[What this task involves] Starting at the line that contains "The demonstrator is", copy every line through the end of the records below exactly as written, leaving out pictures.

┄┄┄┄┄┄

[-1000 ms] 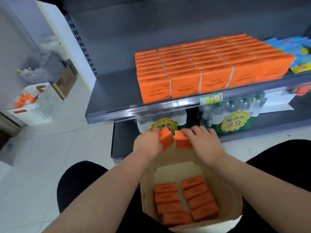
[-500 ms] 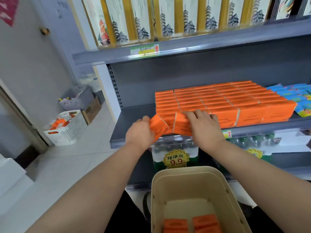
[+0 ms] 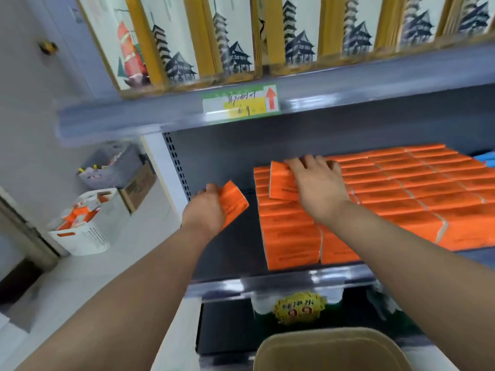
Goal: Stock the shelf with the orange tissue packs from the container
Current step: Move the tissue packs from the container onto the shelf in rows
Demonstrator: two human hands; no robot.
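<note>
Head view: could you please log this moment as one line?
left hand: holds orange pack, left of stack | right hand: holds second pack on stack | shelf: partly filled

Shelf (image 3: 227,253): dark grey metal store shelf, bare on its left part and filled on the right.
Stocked packs (image 3: 401,188): bright orange flat tissue packs with small dark print, packed in tight rows from the front lip to the back.
Left pack (image 3: 232,203): one orange pack, tilted, gripped in the left hand (image 3: 206,210) above the bare shelf, just left of the rows.
Right pack (image 3: 281,183): one orange pack, slanted on top of the leftmost rows near the back, held by the right hand (image 3: 318,186).
Container (image 3: 329,349): beige tub below the shelf; only its rim shows.
</note>
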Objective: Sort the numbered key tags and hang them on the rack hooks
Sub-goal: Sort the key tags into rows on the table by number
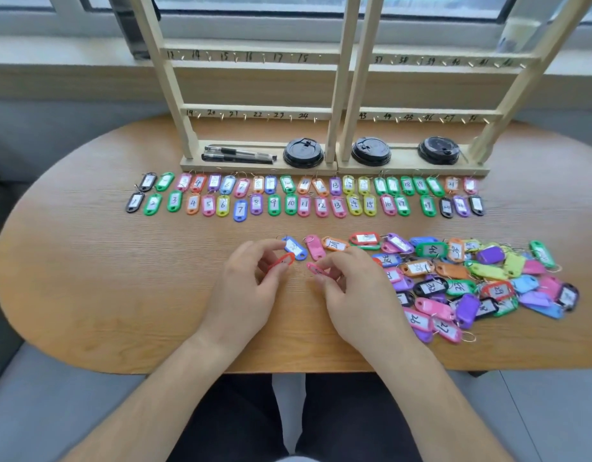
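While the left hand [246, 281] pinches a red tag [282, 260], the right hand [356, 288] pinches a pink tag [316, 269] above the counter [121, 295]. Two sorted tag rows [304, 196] lie before the rack [334, 108]; an unsorted pile [471, 278] sits right.

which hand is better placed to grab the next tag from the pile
Probably the right hand: the loose pile lies beside it; the left hand, pinching a red tag, sits farther away.

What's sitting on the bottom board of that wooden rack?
On the rack base: two black pens and three black cup lids. Anything under the lids is hidden.
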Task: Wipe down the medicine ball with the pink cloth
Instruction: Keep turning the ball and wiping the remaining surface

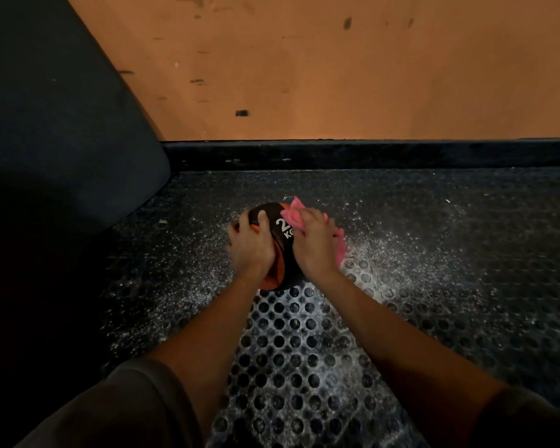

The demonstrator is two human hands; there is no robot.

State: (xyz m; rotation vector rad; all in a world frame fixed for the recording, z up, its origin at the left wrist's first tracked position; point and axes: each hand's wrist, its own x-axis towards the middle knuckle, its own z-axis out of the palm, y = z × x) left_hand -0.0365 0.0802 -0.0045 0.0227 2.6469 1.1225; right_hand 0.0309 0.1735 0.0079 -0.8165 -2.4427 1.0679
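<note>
The medicine ball (287, 265) sits between my hands, with my left hand (251, 244) gripping its left side. My right hand (314, 245) clutches the pink cloth (339, 257) against its right side.

A black rubber floor mat (466, 253), holed and flecked with white, bears the medicine ball (286, 258)
</note>
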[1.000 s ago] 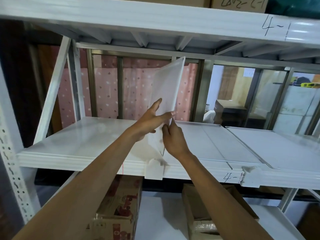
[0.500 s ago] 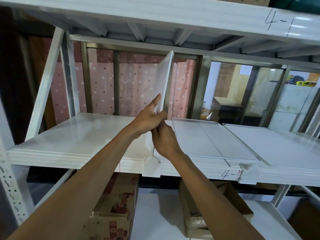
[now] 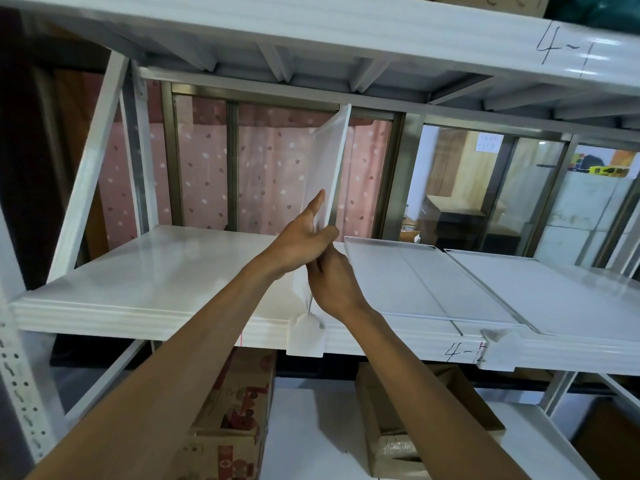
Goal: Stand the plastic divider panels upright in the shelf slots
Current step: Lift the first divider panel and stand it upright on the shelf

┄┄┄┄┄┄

[Answer to this task]
The demonstrator is two human hands; there is no robot.

State: (xyz m; rotation vector rad; all in a world frame fixed for the recording, z up, its origin at the left wrist's first tracked position; point and axes: each hand's wrist, its own x-axis towards the middle knuckle, its own z-axis out of the palm, y = z × x) left_hand -0.0365 0.0802 -0.0045 0.0227 2.6469 1.1225; right_hand 0.0309 0.1735 0.0079 -0.8165 -2.4427 1.0679
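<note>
The medicine ball (287, 265) sits between my hands, with my left hand (251, 244) gripping its left side. My right hand (314, 245) clutches the pink cloth (339, 257) against its right side.

A black rubber floor mat (466, 253), holed and flecked with white, bears the medicine ball (286, 258)
</note>
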[1.000 s ago] 
[0.500 s ago] 
[now] 
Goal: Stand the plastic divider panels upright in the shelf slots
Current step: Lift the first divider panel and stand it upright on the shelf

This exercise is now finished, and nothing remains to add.